Alicia se mit à chantonner et à bouger ses épaules tout en claquant des doigts, en ne cessant de complimenter sa chanson. Katherina semblait mal à l’aise.
- Tu prévois de faire un disque ? demanda Alicia.
- Non ! J’ai juste écrit ça comme ça ! À vrai dire, tu es la première personne qui l’écoute donc...
- Sérieux ?! Non, pas possible, il faut absolument que tu la fasses écouter !
- Hum écoute, ça me met mal à l’aise et d’ailleurs je préférais être seule donc ce serait mieux que tu partes.
- Menteuse ! Tu vas pas me faire croire que ça te fait pas plaisir de partager ta musique, commença Alicia. D’ailleurs, je sais à qui le faire écouter !
- Non…
Elle lui piqua son baladeur des mains et courut dans notre direction. Katherina, choquée, la poursuivit dans un élan de peur.
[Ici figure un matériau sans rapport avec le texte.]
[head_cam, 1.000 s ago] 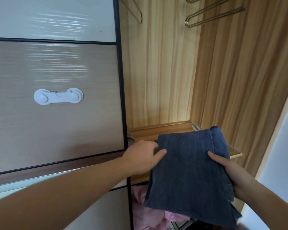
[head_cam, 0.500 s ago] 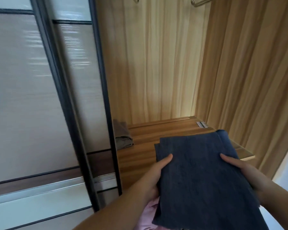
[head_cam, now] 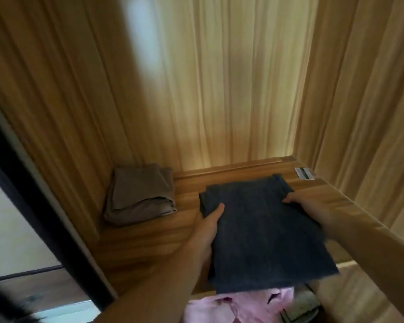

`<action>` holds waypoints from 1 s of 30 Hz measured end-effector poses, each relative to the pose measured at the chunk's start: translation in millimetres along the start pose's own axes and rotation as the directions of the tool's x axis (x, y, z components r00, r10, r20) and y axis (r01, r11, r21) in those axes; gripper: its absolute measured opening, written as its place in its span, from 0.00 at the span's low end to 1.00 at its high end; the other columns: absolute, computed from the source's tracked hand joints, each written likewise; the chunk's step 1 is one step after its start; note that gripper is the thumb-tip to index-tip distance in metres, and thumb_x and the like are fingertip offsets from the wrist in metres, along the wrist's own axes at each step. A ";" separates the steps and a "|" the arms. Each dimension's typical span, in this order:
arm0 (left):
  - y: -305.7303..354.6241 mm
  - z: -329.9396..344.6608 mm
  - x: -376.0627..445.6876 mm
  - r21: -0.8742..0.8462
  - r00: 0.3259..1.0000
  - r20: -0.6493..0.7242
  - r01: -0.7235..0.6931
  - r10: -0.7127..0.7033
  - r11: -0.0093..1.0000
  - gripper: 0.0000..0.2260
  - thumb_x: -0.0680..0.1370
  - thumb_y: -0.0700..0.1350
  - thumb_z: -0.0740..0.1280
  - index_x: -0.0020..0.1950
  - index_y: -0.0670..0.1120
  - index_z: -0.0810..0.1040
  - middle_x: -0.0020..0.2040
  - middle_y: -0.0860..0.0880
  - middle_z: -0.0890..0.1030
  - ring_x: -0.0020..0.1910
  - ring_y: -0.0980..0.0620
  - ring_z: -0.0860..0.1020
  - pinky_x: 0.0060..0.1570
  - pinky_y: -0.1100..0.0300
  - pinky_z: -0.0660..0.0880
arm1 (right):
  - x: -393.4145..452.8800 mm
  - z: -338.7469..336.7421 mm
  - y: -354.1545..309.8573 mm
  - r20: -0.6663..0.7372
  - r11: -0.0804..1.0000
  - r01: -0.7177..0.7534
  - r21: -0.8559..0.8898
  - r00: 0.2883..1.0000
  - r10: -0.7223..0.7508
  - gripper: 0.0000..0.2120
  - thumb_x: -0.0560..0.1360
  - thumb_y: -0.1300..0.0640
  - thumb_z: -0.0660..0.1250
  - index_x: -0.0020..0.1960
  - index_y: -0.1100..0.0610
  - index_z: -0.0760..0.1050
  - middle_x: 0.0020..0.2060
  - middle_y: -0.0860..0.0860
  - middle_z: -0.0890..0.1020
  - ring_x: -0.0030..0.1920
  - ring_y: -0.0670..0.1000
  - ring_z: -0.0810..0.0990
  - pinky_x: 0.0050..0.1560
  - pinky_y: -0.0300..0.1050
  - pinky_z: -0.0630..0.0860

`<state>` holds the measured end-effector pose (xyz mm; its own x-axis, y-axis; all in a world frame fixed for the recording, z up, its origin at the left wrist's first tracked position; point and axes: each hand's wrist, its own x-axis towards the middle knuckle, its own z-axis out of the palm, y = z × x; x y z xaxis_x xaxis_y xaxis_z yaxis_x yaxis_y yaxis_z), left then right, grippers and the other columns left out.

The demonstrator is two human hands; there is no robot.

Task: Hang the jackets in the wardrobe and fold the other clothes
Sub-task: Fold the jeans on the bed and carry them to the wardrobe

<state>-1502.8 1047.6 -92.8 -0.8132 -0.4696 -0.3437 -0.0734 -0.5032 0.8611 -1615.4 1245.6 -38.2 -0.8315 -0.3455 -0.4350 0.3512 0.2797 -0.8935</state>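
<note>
A: Both hands are on the folded dark blue garment (head_cam: pixel 264 231), and you're holding it flat over the wooden shelf (head_cam: pixel 149 236) inside the wardrobe.

B: Your left hand (head_cam: pixel 203 236) grips its left edge, thumb lying on top of the cloth, the other fingers hidden beneath it.

A: Your right hand (head_cam: pixel 310 206) grips the right edge near the far corner, fingertips curled over the fabric. The two hands are apart, with the garment's full width between them.

B: Its far edge reaches toward the shelf's back edge, and its near edge hangs out past the shelf's front edge. I cannot tell whether it touches the wood.

A: At the shelf's back left corner, against the side wall, lies a folded grey-brown garment (head_cam: pixel 141 194), well apart from your left hand.

B: Below the front edge, under the blue cloth, a pink garment (head_cam: pixel 240 306) shows.

A: Any writing?

B: There's a small sticker (head_cam: pixel 304 173) at the shelf's back right corner, just beyond your right hand. It has dark stripes, but it is too blurred to read.

A: The dark door frame (head_cam: pixel 33 206) runs down the left side, also blurred.
</note>
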 end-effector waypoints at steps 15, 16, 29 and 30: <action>-59.4 -34.7 107.3 0.897 0.898 0.413 -0.372 0.153 -0.240 0.40 0.74 0.71 0.56 0.77 0.62 0.37 0.78 0.56 0.34 0.77 0.47 0.35 0.75 0.44 0.46 | 137.2 42.0 79.7 0.231 0.144 0.293 -0.945 0.912 -0.339 0.38 0.74 0.29 0.51 0.77 0.39 0.39 0.78 0.47 0.38 0.77 0.62 0.41 0.73 0.59 0.59; -57.2 -32.0 111.9 0.901 0.899 0.403 -0.357 0.172 -0.244 0.39 0.75 0.70 0.56 0.78 0.60 0.37 0.78 0.55 0.35 0.77 0.47 0.35 0.75 0.45 0.46 | 145.3 40.8 77.2 0.235 0.142 0.297 -0.944 0.910 -0.341 0.38 0.74 0.29 0.51 0.77 0.39 0.39 0.78 0.47 0.37 0.77 0.62 0.42 0.73 0.59 0.59; -41.6 -17.4 148.9 0.943 0.937 0.299 -0.262 0.178 -0.204 0.41 0.77 0.67 0.57 0.79 0.51 0.38 0.78 0.50 0.34 0.77 0.47 0.36 0.76 0.47 0.47 | 192.5 44.7 51.0 0.243 0.149 0.312 -0.938 0.903 -0.355 0.37 0.75 0.32 0.56 0.78 0.41 0.44 0.79 0.50 0.43 0.77 0.62 0.40 0.74 0.60 0.54; -39.5 -16.8 146.7 0.944 0.939 0.300 -0.267 0.167 -0.194 0.40 0.77 0.66 0.58 0.79 0.51 0.39 0.79 0.50 0.35 0.78 0.47 0.37 0.76 0.47 0.48 | 186.3 44.2 49.3 0.234 0.161 0.304 -0.939 0.908 -0.347 0.37 0.76 0.33 0.57 0.78 0.42 0.45 0.79 0.50 0.43 0.77 0.62 0.41 0.74 0.59 0.55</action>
<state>-1609.5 986.4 -183.5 -0.9493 -0.3073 -0.0665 -0.3135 0.9079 0.2784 -1733.9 1155.4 -168.2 -0.7762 -0.6207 -0.1110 -0.6001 0.7812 -0.1718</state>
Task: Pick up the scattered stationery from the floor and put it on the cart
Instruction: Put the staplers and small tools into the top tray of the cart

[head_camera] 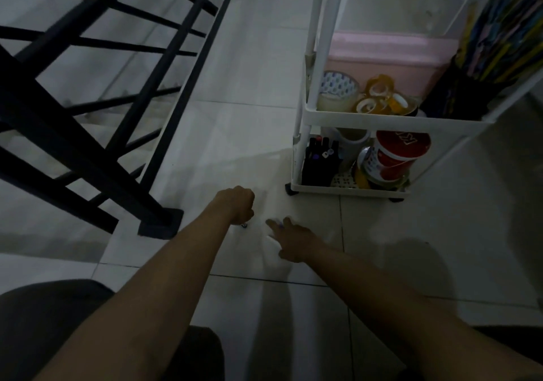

Nous, on voyait Alicia qui venait de voler le walkman de Katherina et qui venait se réfugier en vitesse à nos côtés, toute essoufflée.
- Écoutez, un peu… ça ... les gars, dit-elle avec peine.
- Mais ! cria Katherina qui n’osa plus bouger une fois son casque dans mes mains.
- Fais voir, répondis-je en collant le casque à mon oreille puis en la passant à Elliot dont la réaction la fit déglutir.
- C’est qui la chanteuse ? demandais-je, me doutant de la réponse.
- C’est elle ! répondit-elle, en la pointant du doigt.
- Waw, m’étonnais-je de la beauté de sa voix.
- Très jolie, ajouta Elliot en lui lançant un sourire tendre et qui s'amusait de la voir virée au rouge écarlate.
- T'es trop mignonne, t’es toute gênée ! s’exclama Alicia, en touchant les joues de Katherina.
- C’est faux ! Rendez-moi ça ! cria-t-elle en reprenant son baladeur des mains de Chuck qui l'écoutait avec Michael.
- Tu es douée, la complimenta ce dernier.
- Merci, mais...
- Ça te dit pas de rester un peu avec nous ? Comme ça, si tu fais d’autres chansons on pourra, les écouter pour toi ! Proposait Alicia.
- Tu es… vraiment folle, conclut-elle tout en s’asseyant, comme essoufflée, à côté de moi.
Alicia répondit par un doux sourire lorsqu’elle vit que l’élégante jeune fille restait au prêt de nous. Ce charmant sourire qui nous désarmaient tous, il était certains qu’elle ne pouvait pas y résister non plus. Elle avait maintenant une copine, j'étais vraiment content. En les regardant l’une à côté de l’autre, puis en fixant les boys Richess, j’eu un soulagement. J’allais pouvoir retrouver mes parents le cœur léger. Il fallait que je sois entouré d’eux, ça allait simplifier ma vie. En l’occurrence, c’est Alicia qui la simplifiait.
Une idée, quelque peu troublante, mais plus qu'ingénieuse se logea alors dans mon esprit.
- Eglantine Akitorishi, c’est une fille plutôt discrète, non ? omis-je en fixant celle-ci dans la coure.